Secondo MarketWatch, il petrolio globale è sceso sotto gli 80 dollari per la prima volta dall’inizio della guerra con l’Iran, anche se il traffico di petroliere attraverso lo Stretto di Hormuz non è ancora tornato alla normalità. La notizia arriva da www.marketwatch.com, nell’articolo pubblicato il 16 giugno 2026 alle 18:50 CEST: https://www.marketwatch.com/story/global-oil-prices-break-below-80-for-the-first-time-since-the-iran-war-began-ships-still-arent-passing-through-hormuz-83aa3e1e.
Per i trader attivi il punto non è solo il livello del petrolio, ma il disallineamento tra prezzo e logistica fisica: il mercato sta prezzando un allentamento del premio geopolitico, mentre i flussi attraverso Hormuz restano compressi. Questo conta perché può influenzare rapidamente più asset insieme: titoli energy, valute legate alle commodity, aspettative d’inflazione e sentiment di rischio.

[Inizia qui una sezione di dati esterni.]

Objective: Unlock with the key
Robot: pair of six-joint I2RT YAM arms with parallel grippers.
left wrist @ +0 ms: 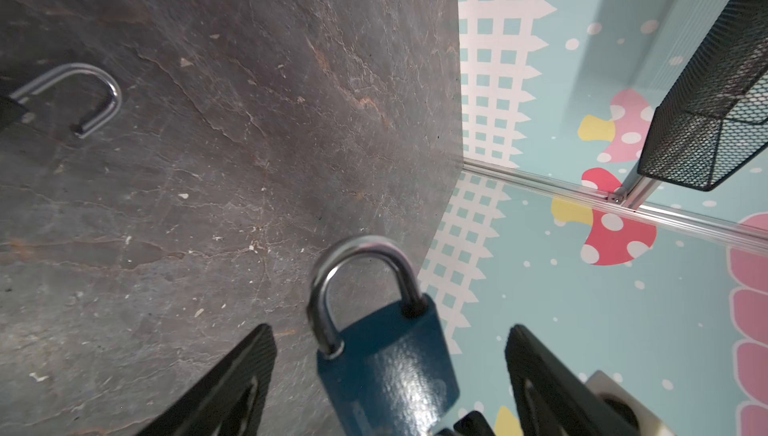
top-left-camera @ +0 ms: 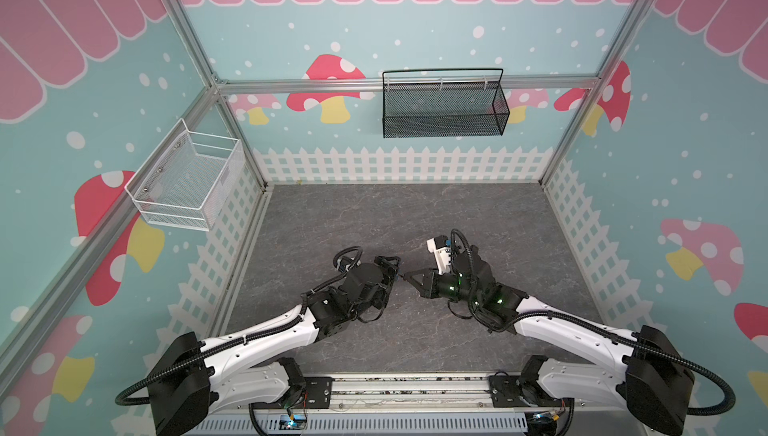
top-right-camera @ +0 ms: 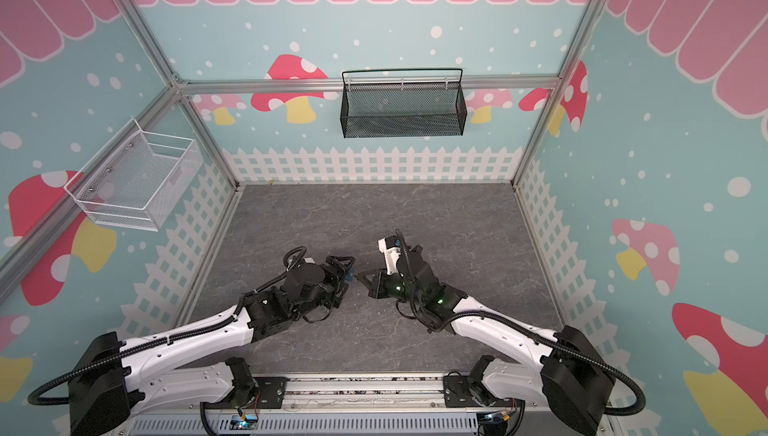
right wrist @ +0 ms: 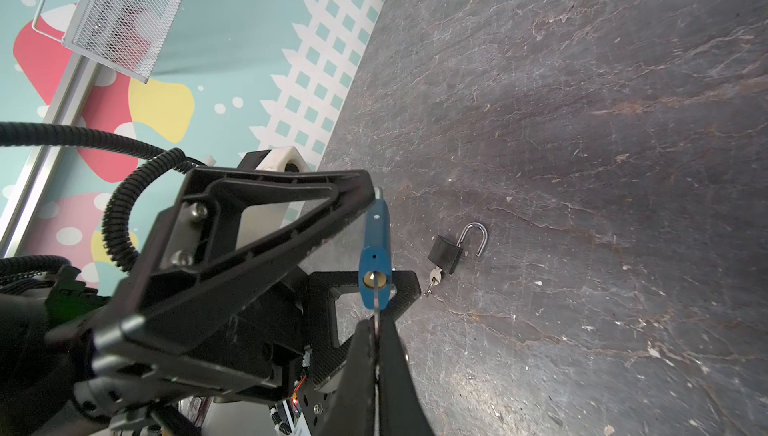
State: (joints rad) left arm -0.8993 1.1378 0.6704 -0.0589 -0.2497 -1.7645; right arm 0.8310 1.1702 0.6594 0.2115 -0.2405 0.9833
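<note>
Presently gripped: key (right wrist: 376,307), pinched in my right gripper (right wrist: 376,328), blade in the blue padlock (left wrist: 386,371).
Left gripper (left wrist: 390,332): spread, flanking the padlock, not touching.
Axis: key runs in line with padlock body, toward my left gripper.

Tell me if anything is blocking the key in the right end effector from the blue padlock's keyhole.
Nothing visible does. The key pinched in the right end effector is seated in the brass keyhole of the blue padlock. The black padlock lies aside on the table, clear of that line.
</note>
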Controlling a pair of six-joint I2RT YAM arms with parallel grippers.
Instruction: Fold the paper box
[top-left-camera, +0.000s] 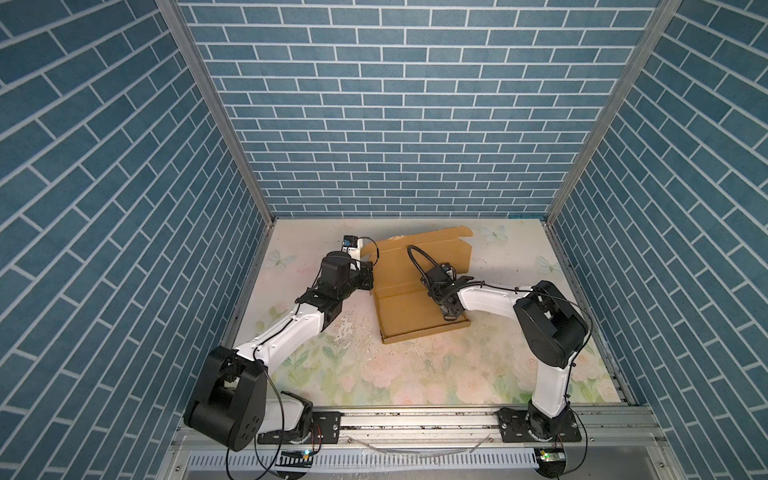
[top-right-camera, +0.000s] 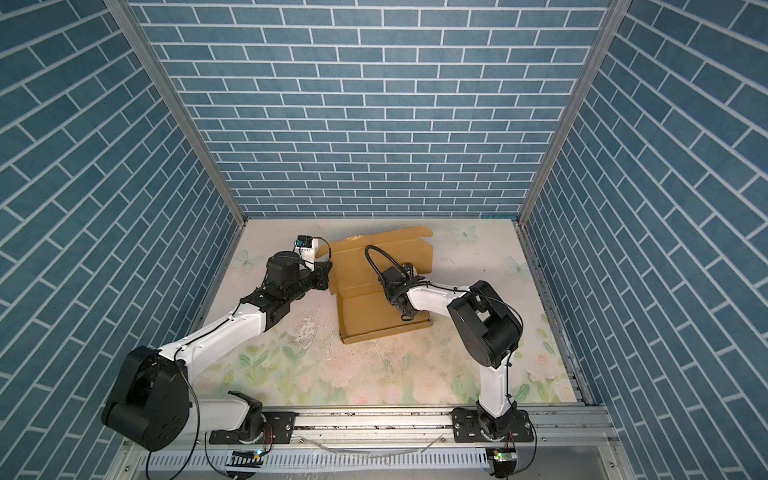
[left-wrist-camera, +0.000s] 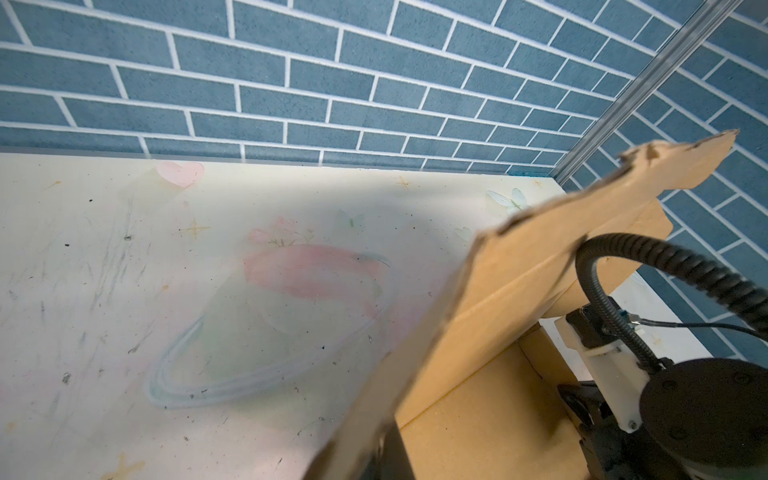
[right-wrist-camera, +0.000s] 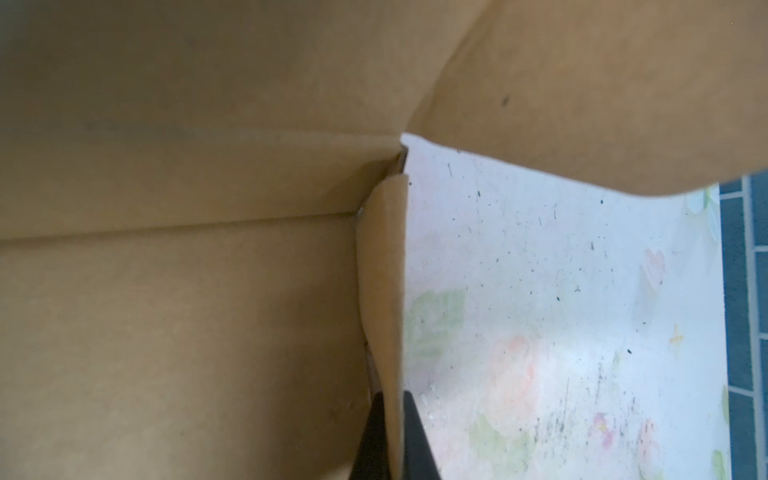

In pratica, la discesa sotto 80 dollari segnala un raffreddamento della pressione immediata sui prezzi energetici, ma la persistenza di passaggi ridotti nello stretto lascia aperto il rischio di nuova volatilità se la situazione operativa non si normalizza. Per chi opera su orizzonti di breve periodo, è un segnale da leggere in chiave cross-market più che come semplice movimento del greggio.